Exercise directions
What is needed is a word-for-word restatement of all the entries.

========================================================================

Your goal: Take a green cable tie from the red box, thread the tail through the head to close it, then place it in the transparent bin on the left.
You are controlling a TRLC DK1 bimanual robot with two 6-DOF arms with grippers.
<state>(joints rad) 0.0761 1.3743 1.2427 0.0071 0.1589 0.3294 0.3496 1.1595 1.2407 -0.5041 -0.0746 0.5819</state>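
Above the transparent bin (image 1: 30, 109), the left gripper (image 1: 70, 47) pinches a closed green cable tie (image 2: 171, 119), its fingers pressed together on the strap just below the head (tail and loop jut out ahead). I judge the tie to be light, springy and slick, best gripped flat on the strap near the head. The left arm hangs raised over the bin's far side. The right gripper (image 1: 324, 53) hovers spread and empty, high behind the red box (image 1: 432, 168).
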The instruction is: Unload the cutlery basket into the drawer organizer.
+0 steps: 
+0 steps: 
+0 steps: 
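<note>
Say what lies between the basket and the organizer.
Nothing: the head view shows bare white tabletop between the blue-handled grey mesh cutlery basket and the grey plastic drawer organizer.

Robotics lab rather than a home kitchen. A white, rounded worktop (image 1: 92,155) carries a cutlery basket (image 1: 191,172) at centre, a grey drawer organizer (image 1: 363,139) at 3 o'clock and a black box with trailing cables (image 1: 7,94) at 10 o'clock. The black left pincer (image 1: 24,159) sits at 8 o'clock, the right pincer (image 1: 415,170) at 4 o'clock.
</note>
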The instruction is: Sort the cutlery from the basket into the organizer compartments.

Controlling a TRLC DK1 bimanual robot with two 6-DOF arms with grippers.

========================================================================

Solution to the problem
Your goal: Take a green cable tie from the red box, thread the tail through the head to close it, then place it in the transparent bin on the left.
You are controlling a TRLC DK1 bimanual robot with two 6-DOF arms with grippers.
<state>(joints rad) 0.0761 1.3743 1.2427 0.0071 0.1589 0.3294 0.3496 1.1595 1.2407 -0.5041 -0.0746 0.5819</state>
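Above the transparent bin (image 1: 30, 109), the left gripper (image 1: 70, 47) pinches a closed green cable tie (image 2: 171, 119), its fingers pressed together on the strap just below the head (tail and loop jut out ahead). I judge the tie to be light, springy and slick, best gripped flat on the strap near the head. The left arm hangs raised over the bin's far side. The right gripper (image 1: 324, 53) hovers spread and empty, high behind the red box (image 1: 432, 168).
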The instruction is: Unload the cutlery basket into the drawer organizer.
+0 steps: 
+0 steps: 
+0 steps: 
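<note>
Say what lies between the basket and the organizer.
Nothing: the head view shows bare white tabletop between the blue-handled grey mesh cutlery basket and the grey plastic drawer organizer.

Robotics lab rather than a home kitchen. A white, rounded worktop (image 1: 92,155) carries a cutlery basket (image 1: 191,172) at centre, a grey drawer organizer (image 1: 363,139) at 3 o'clock and a black box with trailing cables (image 1: 7,94) at 10 o'clock. The black left pincer (image 1: 24,159) sits at 8 o'clock, the right pincer (image 1: 415,170) at 4 o'clock.
</note>
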The instruction is: Sort the cutlery from the basket into the organizer compartments.

Controlling a TRLC DK1 bimanual robot with two 6-DOF arms with grippers.

The output for this exercise is complete.